En esta cascada de disparates, cuya finalidad es que nos habituemos a las mayores imposturas, ocupa un lugar destacado el hecho de que Sánchez se vanaglorie de haber aprobado los presupuestos con la aquiescencia de once partidos. Se presenta como mérito lo que no es más que la expresión de una profunda debilidad, y una enorme ambición, la de un presidente de gobierno cuyo partido cuenta solo con 120 diputados y que tiene que ir al mercado político a comprar todo tipo de apoyos, sin que importe la matricula ni la patente.
Sánchez no ha dudado en aliarse con los golpistas catalanes, con los soberanistas vascos e incluso con los herederos de Herri Batasuna y de pagar el precio que estos le pidan, simple continuación de las múltiples cesiones que lleva haciendo desde el momento de su nombramiento. En el lote se engloban también retazos de partidos políticos de carácter regionalista nacidos al rebufo del nacionalismo y que, siguiendo su ejemplo, están dispuestos a vender sus escasos apoyos por un plato de lentejas.

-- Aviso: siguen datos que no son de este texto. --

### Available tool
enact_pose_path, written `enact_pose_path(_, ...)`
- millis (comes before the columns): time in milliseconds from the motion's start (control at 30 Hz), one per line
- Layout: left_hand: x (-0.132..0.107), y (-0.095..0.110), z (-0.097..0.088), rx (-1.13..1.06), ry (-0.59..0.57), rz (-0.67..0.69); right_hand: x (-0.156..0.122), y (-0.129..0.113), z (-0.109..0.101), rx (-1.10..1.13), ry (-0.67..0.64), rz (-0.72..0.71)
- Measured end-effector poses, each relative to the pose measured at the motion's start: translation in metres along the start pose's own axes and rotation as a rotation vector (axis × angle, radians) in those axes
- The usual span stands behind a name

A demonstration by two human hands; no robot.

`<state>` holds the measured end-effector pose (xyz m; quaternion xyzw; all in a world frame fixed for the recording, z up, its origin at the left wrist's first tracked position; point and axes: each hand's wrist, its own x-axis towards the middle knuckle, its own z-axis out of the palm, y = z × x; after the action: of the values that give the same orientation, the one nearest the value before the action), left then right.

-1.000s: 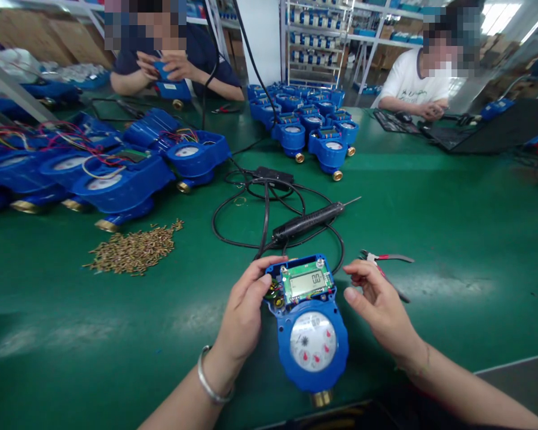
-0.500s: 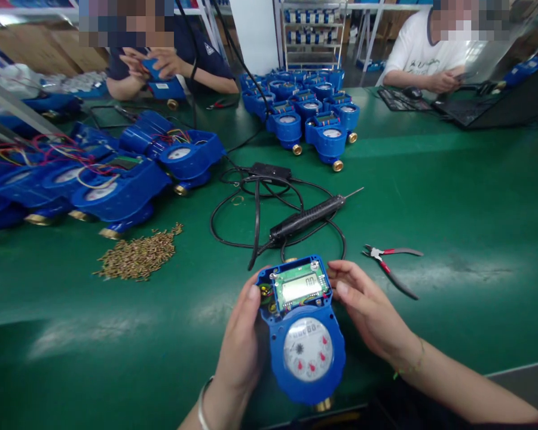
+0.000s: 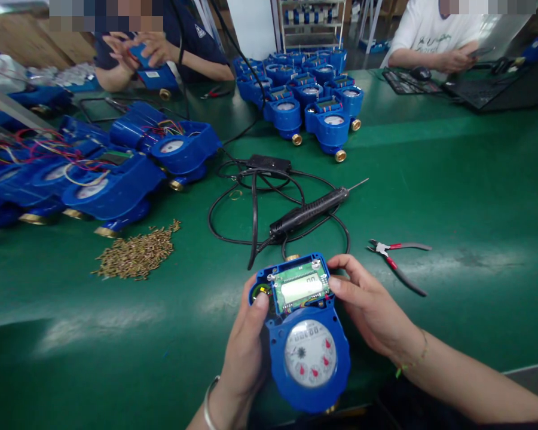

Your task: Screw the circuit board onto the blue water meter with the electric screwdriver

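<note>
A blue water meter (image 3: 307, 346) with a white dial and an uncovered green circuit board with a small display (image 3: 300, 286) sits near the front edge of the green table (image 3: 452, 197). My left hand (image 3: 246, 346) wraps round the meter's left side, thumb on the edge beside the board. My right hand (image 3: 370, 307) grips its upper right corner, fingers curled on the housing. Beyond the meter lies a black electric screwdriver (image 3: 309, 212) with its coiled cable. Red-handled pliers (image 3: 399, 260) lie just right of my right hand.
A pile of small brass screws (image 3: 137, 254) lies to the left. Opened blue meters with loose wires (image 3: 103, 173) crowd the far left; a group of finished meters (image 3: 309, 101) stands at the back. Two other people work across the table, one holding a meter (image 3: 155, 68).
My right hand has come in from the pliers side and closed on the meter's top right corner. My left hand has slid lower along the left side. The view has tilted down a little.
</note>
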<state>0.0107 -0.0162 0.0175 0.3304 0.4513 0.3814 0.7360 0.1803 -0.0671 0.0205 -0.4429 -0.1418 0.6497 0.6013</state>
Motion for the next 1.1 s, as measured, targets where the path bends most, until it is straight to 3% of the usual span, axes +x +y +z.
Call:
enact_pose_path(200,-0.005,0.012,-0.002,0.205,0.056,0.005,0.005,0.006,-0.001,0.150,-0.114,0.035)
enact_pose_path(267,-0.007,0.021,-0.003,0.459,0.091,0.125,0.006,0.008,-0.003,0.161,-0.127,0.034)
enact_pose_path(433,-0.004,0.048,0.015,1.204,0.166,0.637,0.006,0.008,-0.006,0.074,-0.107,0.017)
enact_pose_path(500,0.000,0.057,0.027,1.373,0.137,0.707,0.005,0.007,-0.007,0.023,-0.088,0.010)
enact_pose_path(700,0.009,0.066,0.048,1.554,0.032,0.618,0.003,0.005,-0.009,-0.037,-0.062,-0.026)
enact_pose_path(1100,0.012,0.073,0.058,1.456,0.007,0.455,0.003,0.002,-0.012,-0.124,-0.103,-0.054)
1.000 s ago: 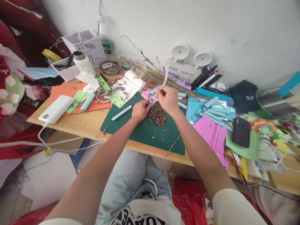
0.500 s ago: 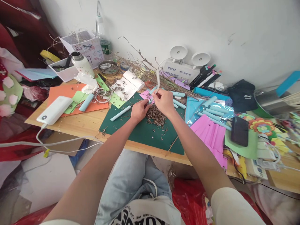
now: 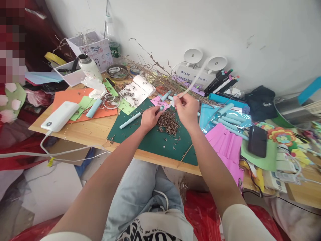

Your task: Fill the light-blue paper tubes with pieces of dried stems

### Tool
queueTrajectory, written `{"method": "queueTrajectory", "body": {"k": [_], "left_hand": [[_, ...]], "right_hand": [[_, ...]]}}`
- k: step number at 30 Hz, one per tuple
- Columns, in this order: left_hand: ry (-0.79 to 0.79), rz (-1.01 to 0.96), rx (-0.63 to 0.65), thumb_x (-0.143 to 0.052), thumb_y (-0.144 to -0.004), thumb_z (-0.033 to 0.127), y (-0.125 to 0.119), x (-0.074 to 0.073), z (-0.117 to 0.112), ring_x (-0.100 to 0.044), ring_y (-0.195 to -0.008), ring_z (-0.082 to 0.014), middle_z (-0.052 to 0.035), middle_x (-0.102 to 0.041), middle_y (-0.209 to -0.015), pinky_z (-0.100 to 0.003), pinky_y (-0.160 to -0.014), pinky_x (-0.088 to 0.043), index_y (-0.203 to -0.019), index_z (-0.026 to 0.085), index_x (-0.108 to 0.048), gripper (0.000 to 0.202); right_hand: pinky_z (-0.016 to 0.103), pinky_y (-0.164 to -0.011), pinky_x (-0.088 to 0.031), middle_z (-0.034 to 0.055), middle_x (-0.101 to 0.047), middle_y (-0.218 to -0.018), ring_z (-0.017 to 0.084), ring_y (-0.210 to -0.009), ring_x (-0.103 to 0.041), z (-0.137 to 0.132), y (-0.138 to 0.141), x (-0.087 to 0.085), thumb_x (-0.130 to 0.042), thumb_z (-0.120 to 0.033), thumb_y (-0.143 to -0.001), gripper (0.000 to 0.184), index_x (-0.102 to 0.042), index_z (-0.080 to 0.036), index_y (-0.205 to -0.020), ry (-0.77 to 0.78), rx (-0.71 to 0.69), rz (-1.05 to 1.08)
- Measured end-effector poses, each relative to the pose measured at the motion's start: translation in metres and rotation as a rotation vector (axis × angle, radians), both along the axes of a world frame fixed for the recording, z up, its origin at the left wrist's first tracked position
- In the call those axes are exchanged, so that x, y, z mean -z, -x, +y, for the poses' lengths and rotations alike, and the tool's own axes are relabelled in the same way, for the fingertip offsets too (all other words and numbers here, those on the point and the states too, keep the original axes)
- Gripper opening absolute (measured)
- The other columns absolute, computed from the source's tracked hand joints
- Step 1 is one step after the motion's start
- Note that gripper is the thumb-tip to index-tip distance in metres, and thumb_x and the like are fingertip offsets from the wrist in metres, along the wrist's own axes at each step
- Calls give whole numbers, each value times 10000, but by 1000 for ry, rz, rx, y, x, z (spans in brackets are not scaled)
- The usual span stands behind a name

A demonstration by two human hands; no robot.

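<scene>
Head view: left hand (image 3: pixel 150 118) pinches a blue tube (image 3: pixel 162 108) beside dried plant bits (image 3: pixel 168 124) on a green mat (image 3: pixel 147 142); right hand (image 3: pixel 187 108) grips a pale strip (image 3: pixel 195 82), tube work seemingly mid-step, next move calling for steady aim

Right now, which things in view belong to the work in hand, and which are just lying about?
Apparently in use:
light-blue tube, in the left hand
white strip, in the right hand
dried brown bits
green mat

Apparently just lying about:
white power bank
cream bottle
yellow tape roll
</scene>
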State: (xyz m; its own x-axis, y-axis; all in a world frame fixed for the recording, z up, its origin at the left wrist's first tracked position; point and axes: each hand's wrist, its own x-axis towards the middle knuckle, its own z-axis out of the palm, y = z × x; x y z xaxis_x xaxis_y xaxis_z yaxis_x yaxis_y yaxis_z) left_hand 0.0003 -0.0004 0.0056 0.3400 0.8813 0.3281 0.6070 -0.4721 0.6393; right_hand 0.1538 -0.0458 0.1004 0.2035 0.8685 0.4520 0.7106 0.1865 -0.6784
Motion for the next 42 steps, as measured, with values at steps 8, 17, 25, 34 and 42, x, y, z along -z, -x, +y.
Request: {"method": "queueTrajectory", "body": {"k": [8, 17, 25, 34, 42], "left_hand": [[9, 7, -13, -543, -947, 406, 0, 2, 0, -594, -756, -188, -44, -673, -824, -271, -659, -375, -880, 212, -648, 231], [8, -12, -13, -540, -945, 415, 0, 2, 1, -581, -743, -187, -45, -669, -815, -272, -655, -357, -873, 209, -646, 243], [15, -1, -11, -519, -954, 428, 0, -2, -1, -593, -780, -199, -56, -675, -842, -273, -671, -371, -880, 211, -639, 259], [175, -246, -79, -506, -961, 374, 2, 0, 4, -611, -702, -191, -39, -626, -713, -279, -703, -446, -777, 205, -558, 254], [881, -1138, -207, -600, -930, 401, 9, -45, 24, -706, -681, -157, -3, -588, -629, -245, -662, -581, -825, 174, -573, 251]], "right_hand": [[282, -563, -278, -21, -510, -509, 132, -516, -433, -103, -32, 29, -575, -453, -870, 429, -452, -211, -538, 529, 152, -159], [290, -572, -291, 34, -676, -670, 205, -644, -583, -114, -42, 54, -596, -455, -874, 278, -649, -223, -732, 708, 249, -369], [328, -753, -454, 72, -693, -914, 198, -752, -613, -79, -27, 68, -587, -310, -880, 225, -726, -191, -1011, 372, 100, -283], [310, -702, -519, 63, -719, -884, 189, -771, -648, -81, -26, 75, -621, -352, -850, 203, -737, -186, -866, 121, 146, 163], [328, -648, -548, 61, -726, -765, 202, -680, -670, -85, -25, 84, -657, -436, -800, 308, -751, -165, -912, 181, 211, 430]]}}
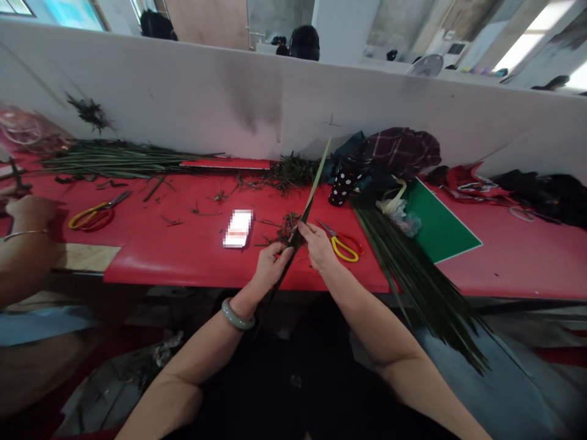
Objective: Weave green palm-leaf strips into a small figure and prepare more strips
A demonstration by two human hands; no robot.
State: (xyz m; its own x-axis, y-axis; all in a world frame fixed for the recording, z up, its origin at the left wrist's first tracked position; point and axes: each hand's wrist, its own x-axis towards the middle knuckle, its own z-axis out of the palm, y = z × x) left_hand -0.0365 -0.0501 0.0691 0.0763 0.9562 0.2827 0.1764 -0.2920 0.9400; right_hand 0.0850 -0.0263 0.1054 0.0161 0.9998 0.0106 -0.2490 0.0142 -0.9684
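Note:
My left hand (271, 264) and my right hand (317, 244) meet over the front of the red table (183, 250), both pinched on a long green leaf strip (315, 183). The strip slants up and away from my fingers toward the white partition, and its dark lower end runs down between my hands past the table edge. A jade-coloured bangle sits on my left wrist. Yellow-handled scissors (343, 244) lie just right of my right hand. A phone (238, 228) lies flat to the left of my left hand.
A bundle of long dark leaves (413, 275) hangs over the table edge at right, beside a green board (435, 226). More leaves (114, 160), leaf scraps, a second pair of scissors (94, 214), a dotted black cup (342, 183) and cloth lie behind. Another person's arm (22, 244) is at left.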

Sánchez quiere hacernos creer que ha domesticado y controla a todas estas fuerzas políticas, cuando es al revés: son estas formaciones las que se han adueñado del PSOE, lo conducen a donde quieren y consiguen de él y de su gobierno lo que desean. Sánchez quiere que admitamos que ha logrado la paz; es más, quiere que nos acostumbremos a esa paz, paz que no es otra cosa que rendición ante los soberanistas y ante sus cómplices. No son los golpistas los que se han convertido al constitucionalismo, sino que es el PSOE el que ha cambiado de bando. La gran pregunta es si le va a resultar posible y cuándo recorrer el camino inverso.